Activity: Where the line containing "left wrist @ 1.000" appears, begin retyping; continue exactly through the final line of the data. Omit every picture.

╭─ Data extract

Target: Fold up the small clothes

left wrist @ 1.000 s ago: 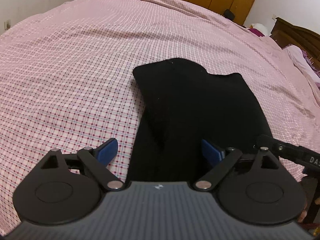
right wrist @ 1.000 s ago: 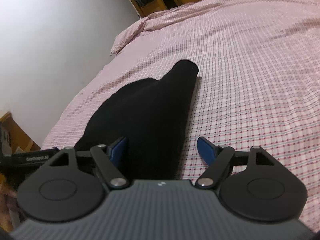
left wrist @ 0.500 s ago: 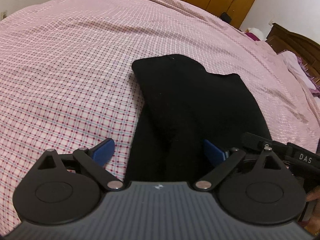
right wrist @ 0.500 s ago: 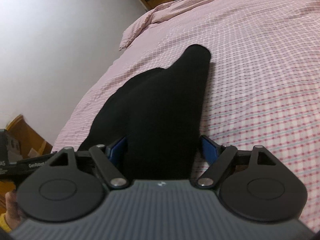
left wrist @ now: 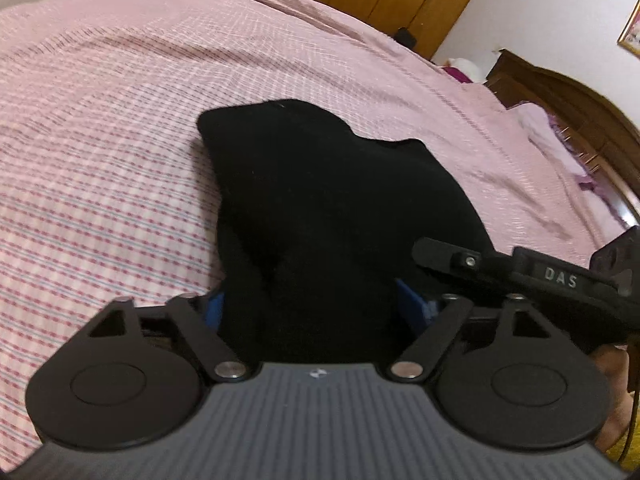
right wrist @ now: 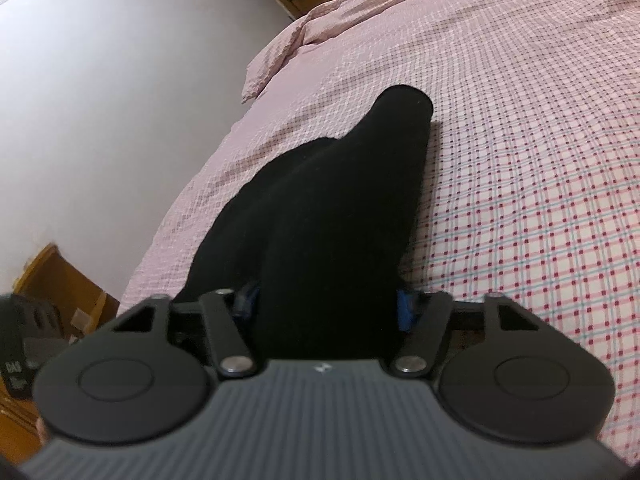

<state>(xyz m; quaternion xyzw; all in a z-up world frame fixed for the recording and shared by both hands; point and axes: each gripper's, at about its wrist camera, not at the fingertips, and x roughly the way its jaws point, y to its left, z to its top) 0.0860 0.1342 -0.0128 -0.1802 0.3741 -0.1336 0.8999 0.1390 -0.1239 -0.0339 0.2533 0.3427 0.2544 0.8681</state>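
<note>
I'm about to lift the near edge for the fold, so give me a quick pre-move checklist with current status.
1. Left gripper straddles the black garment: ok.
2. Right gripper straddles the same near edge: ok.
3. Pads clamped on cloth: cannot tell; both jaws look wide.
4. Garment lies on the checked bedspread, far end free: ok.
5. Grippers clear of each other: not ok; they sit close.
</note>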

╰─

Output for this task:
left wrist @ 1.000 s ago: 
right wrist @ 1.000 s ago: 
left wrist @ 0.500 s ago: 
right wrist @ 0.500 s ago: 
left wrist @ now: 
right wrist @ now: 

<state>(xyz m; quaternion xyzw; all in a z-up world frame fixed for the recording and shared by both hands; point and axes: each gripper's, at about its wrist camera, not at the fingertips, and x roughly the way its jaws point, y to its left, z to its top) 0.0860 0.1342 -0.0128 -0.1802 0.3741 -0.1336 0.8999 0.1390 -0.1239 -0.0339 0.2533 0.3427 0.2544 0.8681</state>
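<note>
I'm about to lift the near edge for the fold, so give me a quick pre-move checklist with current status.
1. Left gripper straddles the black garment: ok.
2. Right gripper straddles the same near edge: ok.
3. Pads clamped on cloth: cannot tell; both jaws look wide.
4. Garment lies on the checked bedspread, far end free: ok.
5. Grippers clear of each other: not ok; they sit close.
</note>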

Nothing remains to add to the output.